Rod Liddle Rod Liddle

We’re losing the cat-and-mouse terror game

Britons are being groomed to accept these outrages and to believe nobody is to blame

issue 26 August 2017

I wonder how Mohammad Khan is getting on in his legal action against Virgin Atlantic. Mo — a Muslim, the clue’s in the name — was waiting to board a flight when he started ‘harmlessly’ talking about 9/11. There is no reason to believe he has any connections with extremists, but he was kicked off the flight because of security concerns and had to fly out of the UK with another airline. Although he was later offered a refund, he is now suing, claiming he was ‘racially and religiously profiled’ by the Virgin staff. ‘I know this wouldn’t have happened if I’d been a white man in his sixties,’ Mo complained. No, probably not. But if the world were comprised entirely of white men in their sixties, then 9/11 might not have happened. The world might also be a nicer place to live, although there might be too many bridge tournaments for my own taste.

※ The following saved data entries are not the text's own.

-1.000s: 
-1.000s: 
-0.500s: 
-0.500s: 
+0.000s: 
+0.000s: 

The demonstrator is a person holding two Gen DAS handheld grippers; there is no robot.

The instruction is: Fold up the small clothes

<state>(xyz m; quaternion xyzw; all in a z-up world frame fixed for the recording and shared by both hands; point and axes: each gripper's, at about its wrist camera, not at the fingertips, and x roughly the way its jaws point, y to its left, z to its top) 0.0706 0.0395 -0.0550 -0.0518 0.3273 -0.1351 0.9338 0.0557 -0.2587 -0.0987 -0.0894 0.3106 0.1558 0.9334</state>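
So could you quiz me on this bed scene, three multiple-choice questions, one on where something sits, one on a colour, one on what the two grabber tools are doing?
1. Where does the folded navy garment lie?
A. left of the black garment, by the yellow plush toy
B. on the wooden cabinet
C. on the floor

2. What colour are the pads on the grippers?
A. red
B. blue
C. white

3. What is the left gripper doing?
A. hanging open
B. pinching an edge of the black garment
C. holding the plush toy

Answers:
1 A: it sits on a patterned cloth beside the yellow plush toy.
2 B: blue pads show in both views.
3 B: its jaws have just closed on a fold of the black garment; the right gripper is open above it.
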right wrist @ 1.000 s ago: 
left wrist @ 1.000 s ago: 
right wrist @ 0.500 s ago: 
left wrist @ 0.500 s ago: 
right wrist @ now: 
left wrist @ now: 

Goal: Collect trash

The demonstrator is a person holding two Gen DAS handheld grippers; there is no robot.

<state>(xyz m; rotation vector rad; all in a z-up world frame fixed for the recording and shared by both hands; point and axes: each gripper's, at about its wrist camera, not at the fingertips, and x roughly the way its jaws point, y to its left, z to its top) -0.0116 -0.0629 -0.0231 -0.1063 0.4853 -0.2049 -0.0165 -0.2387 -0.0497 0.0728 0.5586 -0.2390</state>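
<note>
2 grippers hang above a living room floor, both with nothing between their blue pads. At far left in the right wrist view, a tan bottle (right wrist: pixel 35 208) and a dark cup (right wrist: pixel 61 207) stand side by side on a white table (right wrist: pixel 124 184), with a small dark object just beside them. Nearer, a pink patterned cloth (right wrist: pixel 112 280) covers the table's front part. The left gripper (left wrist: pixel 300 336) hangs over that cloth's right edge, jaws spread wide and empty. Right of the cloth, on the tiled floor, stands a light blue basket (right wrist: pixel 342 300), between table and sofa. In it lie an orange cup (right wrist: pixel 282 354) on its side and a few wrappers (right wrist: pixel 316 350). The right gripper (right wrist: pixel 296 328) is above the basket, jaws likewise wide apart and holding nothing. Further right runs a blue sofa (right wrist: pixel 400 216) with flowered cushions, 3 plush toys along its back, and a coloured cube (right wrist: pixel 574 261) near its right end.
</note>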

It is axiomatic that white men in their sixties are privileged oppressive bastards, but it is also true that they have been remarkably quiet of late. No white men in their sixties were suspects in the recent carnage in Barcelona in which 15 people were killed and scores more injured. The police instead were looking for people who look a bit like Mo — Muslim men in their twenties. Nor were older white folk implicated in the knife attack in Turku, Finland, in which two women were murdered and eight people injured. Nor yet in the attack in Hamburg in which one person was killed and six injured.

In all of those cases the police were after people who might well be called ‘Mohammed’. They don’t give out the names of suspects anymore because everybody knows it’s probably someone called Mohammed.